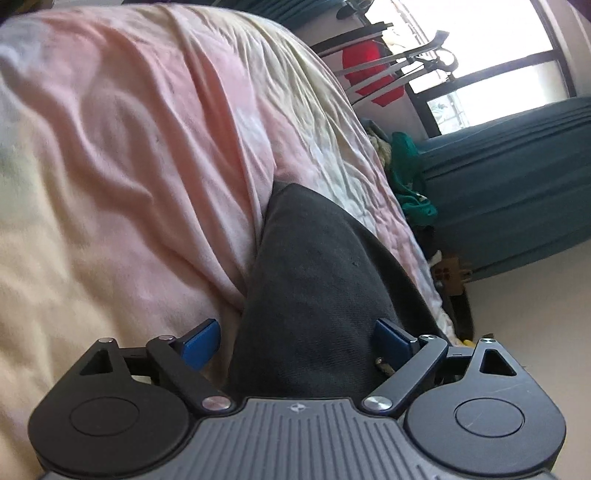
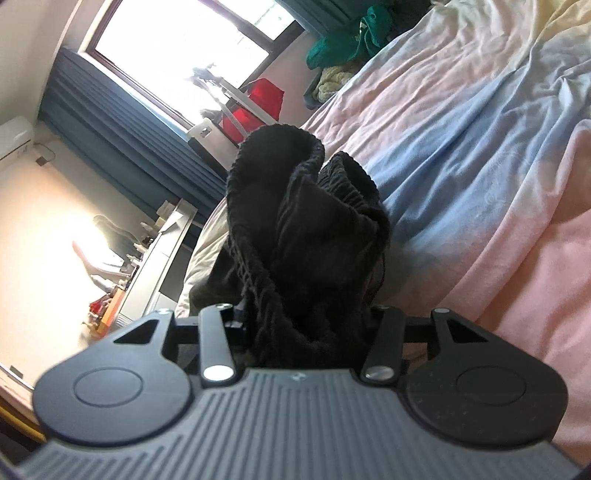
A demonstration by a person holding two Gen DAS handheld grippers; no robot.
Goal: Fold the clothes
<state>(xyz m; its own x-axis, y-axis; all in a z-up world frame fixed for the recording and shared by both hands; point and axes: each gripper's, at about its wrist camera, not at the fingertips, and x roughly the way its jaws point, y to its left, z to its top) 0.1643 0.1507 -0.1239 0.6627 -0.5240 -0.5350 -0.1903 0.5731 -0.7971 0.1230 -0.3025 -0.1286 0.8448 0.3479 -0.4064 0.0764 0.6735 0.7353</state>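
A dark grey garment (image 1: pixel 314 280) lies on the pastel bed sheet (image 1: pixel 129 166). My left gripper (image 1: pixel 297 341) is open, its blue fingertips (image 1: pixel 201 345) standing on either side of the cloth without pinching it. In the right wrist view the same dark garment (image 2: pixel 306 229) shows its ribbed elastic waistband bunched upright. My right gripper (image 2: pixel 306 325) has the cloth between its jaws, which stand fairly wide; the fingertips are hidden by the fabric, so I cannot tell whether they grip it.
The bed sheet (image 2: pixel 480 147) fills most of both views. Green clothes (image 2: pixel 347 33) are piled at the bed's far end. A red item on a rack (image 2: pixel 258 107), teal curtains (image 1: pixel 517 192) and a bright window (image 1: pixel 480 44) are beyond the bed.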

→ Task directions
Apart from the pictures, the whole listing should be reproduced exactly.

→ Exercise output
A demonstration by a person holding two Gen DAS handheld grippers; no robot.
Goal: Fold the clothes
<state>(xyz m; its own x-axis, y-axis; all in a z-up world frame fixed for the recording and shared by both hands; point and axes: each gripper's, at about its wrist camera, not at the fingertips, and x roughly the way its jaws point, y to its left, z to its top) 0.1643 0.1507 -0.1239 0.6627 -0.5240 -0.5350 -0.1903 0.5731 -0.7971 0.1230 -0.3025 -0.1286 0.8448 0.3479 -0.4064 0.0764 0.6735 0.7353</state>
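A dark grey garment (image 1: pixel 314 280) lies on the pastel bed sheet (image 1: pixel 129 166). My left gripper (image 1: pixel 297 341) is open, its blue fingertips (image 1: pixel 201 345) standing on either side of the cloth without pinching it. In the right wrist view the same dark garment (image 2: pixel 306 229) shows its ribbed elastic waistband bunched upright. My right gripper (image 2: pixel 306 325) has the cloth between its jaws, which stand fairly wide; the fingertips are hidden by the fabric, so I cannot tell whether they grip it.
The bed sheet (image 2: pixel 480 147) fills most of both views. Green clothes (image 2: pixel 347 33) are piled at the bed's far end. A red item on a rack (image 2: pixel 258 107), teal curtains (image 1: pixel 517 192) and a bright window (image 1: pixel 480 44) are beyond the bed.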

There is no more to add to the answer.